Idea for case-insensitive string comparisons

**Robert Hodge** · 17-06-2013, 01:50

It's very common to require case-insensitive comparisons of two strings.

For example,

DIM ONE AS STRING, TWO AS STRING
' ...
IF UCASE$(ONE) = UCASE$(TWO) THEN ...

This is such a common requirement that a shortcut syntax would be helpful in making code more clear.

Assume that the comparison operators could be written with ! as a suffix. Then, you would have,

=!    means    case-insensitive  =
<>!   means    case-insensitive  <>
<!    means    case-insensitive  <
<=!   means    case-insensitive  <=
>!    means    case-insensitive  >
>=!   means    case-insensitive  >=

So, the example above could be rewritten as,

IF ONE =! TWO THEN ...

What is interesting about using ! as a suffix is that it makes possible using it on the compound assignment operators.

Example:

ONE =! TWO     ' same as ONE =  UCASE$(TWO)
ONE &=! TWO    ' same as ONE &= UCASE$(TWO)

etc.

**ReneMiner** · 17-06-2013, 08:54

Direction sounds reasonable but I don't like those hyroglyphical annotations.

What would make sense and reads understandable:

Dim a, b as String 

a= "Hello123"
b= "hello123"

If SameText(a, b [,Collate Ucase]) Then 
 '...
Endif

this even a tB-noob can read and understand without checking the help-file - while I don't know if I could remember what "&>=!" means after one week not using it.
The exclamation-mark disturbs me that far because it's used in some scripting languages of a few games I know, as NOT,
so this " != " means (translated to tB) " <> " (not equal) , "!<" means not smaller, " !>=< " not within, " !>< " not between etc.
So reading this "One &=! Two" makes me read something else - in words: "Let One Be One And Add Not Two" - excluding some thing from some other thing.
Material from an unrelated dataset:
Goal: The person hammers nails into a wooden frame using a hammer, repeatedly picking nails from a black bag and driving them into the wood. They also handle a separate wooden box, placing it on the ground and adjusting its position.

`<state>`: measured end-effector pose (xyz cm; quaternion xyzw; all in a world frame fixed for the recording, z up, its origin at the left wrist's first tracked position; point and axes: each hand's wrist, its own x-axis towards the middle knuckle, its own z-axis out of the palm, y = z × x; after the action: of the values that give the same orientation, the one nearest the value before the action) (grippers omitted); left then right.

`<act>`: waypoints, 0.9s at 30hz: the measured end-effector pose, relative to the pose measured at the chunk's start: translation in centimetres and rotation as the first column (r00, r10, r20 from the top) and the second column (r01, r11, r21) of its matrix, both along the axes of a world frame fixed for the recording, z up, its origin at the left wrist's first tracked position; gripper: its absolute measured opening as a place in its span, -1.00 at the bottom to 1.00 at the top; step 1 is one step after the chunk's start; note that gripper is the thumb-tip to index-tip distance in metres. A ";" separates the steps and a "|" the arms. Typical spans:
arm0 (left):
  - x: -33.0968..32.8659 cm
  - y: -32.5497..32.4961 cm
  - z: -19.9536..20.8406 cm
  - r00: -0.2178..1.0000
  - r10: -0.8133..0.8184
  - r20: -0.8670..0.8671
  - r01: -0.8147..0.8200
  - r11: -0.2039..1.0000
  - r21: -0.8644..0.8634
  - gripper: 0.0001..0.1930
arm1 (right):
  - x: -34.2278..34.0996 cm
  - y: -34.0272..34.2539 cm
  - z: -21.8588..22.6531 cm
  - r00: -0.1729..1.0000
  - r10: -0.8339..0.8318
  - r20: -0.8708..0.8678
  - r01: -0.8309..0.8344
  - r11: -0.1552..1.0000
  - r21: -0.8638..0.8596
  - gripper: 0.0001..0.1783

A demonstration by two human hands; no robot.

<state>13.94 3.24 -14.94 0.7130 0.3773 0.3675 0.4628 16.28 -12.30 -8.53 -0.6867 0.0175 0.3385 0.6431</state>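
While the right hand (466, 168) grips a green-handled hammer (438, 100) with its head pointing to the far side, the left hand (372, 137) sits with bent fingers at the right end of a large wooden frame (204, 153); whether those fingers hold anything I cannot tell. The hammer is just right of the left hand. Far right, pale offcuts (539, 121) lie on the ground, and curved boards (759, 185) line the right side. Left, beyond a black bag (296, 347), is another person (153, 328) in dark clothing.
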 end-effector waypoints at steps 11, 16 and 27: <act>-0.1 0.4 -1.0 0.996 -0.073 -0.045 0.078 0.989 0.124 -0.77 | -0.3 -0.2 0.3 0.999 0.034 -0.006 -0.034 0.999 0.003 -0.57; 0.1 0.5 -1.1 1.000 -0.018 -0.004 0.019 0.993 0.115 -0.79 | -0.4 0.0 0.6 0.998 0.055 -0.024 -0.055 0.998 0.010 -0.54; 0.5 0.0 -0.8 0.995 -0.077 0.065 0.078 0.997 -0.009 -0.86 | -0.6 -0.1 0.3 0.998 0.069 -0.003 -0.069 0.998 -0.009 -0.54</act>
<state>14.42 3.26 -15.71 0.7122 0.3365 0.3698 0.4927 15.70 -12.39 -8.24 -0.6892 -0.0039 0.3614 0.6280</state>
Result of this : "One" = "One" And Add Not "Two" logical would be "neTw"...
Since its about String+ some wildcard anyway how about "$$" or "$*" as a shortcut for already existing Collate Ucase?
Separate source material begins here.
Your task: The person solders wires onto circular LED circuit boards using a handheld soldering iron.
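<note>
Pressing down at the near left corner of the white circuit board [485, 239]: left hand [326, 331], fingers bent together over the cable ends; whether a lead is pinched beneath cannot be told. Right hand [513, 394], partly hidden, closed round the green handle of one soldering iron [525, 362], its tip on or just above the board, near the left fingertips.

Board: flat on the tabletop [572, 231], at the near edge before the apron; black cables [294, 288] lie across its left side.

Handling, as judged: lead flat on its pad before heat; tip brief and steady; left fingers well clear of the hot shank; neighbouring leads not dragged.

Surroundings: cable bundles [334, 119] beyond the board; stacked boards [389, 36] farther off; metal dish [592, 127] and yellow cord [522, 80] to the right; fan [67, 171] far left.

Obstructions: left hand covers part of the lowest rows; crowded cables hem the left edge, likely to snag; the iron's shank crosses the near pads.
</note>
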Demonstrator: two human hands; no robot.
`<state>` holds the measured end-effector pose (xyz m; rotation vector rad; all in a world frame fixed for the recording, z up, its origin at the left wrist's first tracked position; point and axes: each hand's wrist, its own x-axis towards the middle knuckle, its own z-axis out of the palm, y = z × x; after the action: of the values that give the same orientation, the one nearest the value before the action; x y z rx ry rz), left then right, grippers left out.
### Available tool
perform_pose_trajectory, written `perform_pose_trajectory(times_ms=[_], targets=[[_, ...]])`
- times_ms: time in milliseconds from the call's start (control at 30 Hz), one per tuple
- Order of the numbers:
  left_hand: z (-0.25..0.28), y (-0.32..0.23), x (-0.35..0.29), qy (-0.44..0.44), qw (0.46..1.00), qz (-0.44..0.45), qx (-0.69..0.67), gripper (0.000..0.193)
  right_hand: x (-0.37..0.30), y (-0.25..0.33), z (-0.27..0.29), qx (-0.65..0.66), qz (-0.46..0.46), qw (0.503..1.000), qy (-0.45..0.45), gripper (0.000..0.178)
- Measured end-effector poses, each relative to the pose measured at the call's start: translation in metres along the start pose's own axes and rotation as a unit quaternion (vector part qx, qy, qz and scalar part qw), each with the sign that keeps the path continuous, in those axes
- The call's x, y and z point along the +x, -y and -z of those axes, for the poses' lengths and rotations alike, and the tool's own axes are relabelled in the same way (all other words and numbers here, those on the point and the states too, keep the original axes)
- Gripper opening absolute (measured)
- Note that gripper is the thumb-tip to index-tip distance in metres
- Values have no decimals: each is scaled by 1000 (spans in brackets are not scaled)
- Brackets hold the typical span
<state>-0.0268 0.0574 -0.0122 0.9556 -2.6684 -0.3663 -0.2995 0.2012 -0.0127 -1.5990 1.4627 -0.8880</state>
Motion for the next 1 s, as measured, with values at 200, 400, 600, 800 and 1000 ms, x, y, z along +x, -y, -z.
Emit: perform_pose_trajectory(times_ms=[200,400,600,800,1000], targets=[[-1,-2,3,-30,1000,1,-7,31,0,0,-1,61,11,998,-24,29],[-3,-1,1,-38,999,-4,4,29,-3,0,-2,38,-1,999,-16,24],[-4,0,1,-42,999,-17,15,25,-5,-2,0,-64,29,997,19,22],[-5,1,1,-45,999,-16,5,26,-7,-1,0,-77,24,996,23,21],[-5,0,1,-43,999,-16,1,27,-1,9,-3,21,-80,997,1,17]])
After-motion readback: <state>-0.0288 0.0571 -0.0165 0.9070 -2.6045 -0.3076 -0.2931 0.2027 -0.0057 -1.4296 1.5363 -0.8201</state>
Perhaps one could use/improve already available methods instead of inventing new ones -

I would suggest to add some "Collate Ucase"- switch as known from "Array Scan"-method to existing memory comparison methods (where it makes sense) - which would be Memory_Equals, Memory_Differs and Memory_Compare - so not just to be able to compare string-content which is stored to some dynamic string but anywhere like this:

' regular String-Example:
If StrPtrLen(StrPtr(a)) = StrPtrLen(StrPtr(b)) Then
  If Memory_IsEqual(StrPtr(a), StrPtr(b), StrPtrLen(StrPtr(a)), Collate Ucase) Then '...
Else
  ' no match anyway...
Endif

' "wild" String-comparison
Long lLen = Iif( Heap_Size(pA) > Heap_Size(pB), Heap_Size(pB), Heap_Size(pA)) ' just to make the next line look shorter....

If Memory_IsEqual(pA, pB,  lLen, Collate Ucase) Then '...
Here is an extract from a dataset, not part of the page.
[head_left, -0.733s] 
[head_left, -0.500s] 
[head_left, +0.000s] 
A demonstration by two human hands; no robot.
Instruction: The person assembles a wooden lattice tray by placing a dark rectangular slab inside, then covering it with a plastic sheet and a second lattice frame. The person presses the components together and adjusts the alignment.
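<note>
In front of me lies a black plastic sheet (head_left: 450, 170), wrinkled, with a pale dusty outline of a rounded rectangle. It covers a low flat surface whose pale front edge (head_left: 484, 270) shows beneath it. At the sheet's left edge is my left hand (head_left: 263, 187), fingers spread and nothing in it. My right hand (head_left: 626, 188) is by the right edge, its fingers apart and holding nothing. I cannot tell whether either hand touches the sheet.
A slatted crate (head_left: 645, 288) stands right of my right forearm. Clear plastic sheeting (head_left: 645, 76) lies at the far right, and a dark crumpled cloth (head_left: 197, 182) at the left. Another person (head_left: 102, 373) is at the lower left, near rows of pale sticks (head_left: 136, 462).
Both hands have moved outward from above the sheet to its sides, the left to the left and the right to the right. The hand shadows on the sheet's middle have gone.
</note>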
' Mid$ + Left$ + Right$-comparison-substitute
If Memory_IsEqual(pA + whatEverStart, pB + whatEverStart,  whatEverLen, Collate Ucase) Then...

' alternative wildcard annotation
 If Memory_Differs(pA, pB,  lLen, $*) Then '...not the same text, case insensitive...

this way one could do case-insensitive text-comparison even in "wild-string-space" (heap) or just within a certain section of the string without peeking it to some local storage-variable in advance - like Mid$ with built-in Ucase$ on both parameters - but a few times faster I guess..
Can even compare mixed from strings, heap, file-line-content, dictionary-content etc. without the need of converting to something nor storing it locally before

**Robert Hodge** · 17-06-2013, 15:53

I can't argue the point about what is done in other languages. I am a C coder from way back, so I know all about != meaning NOT EQUAL.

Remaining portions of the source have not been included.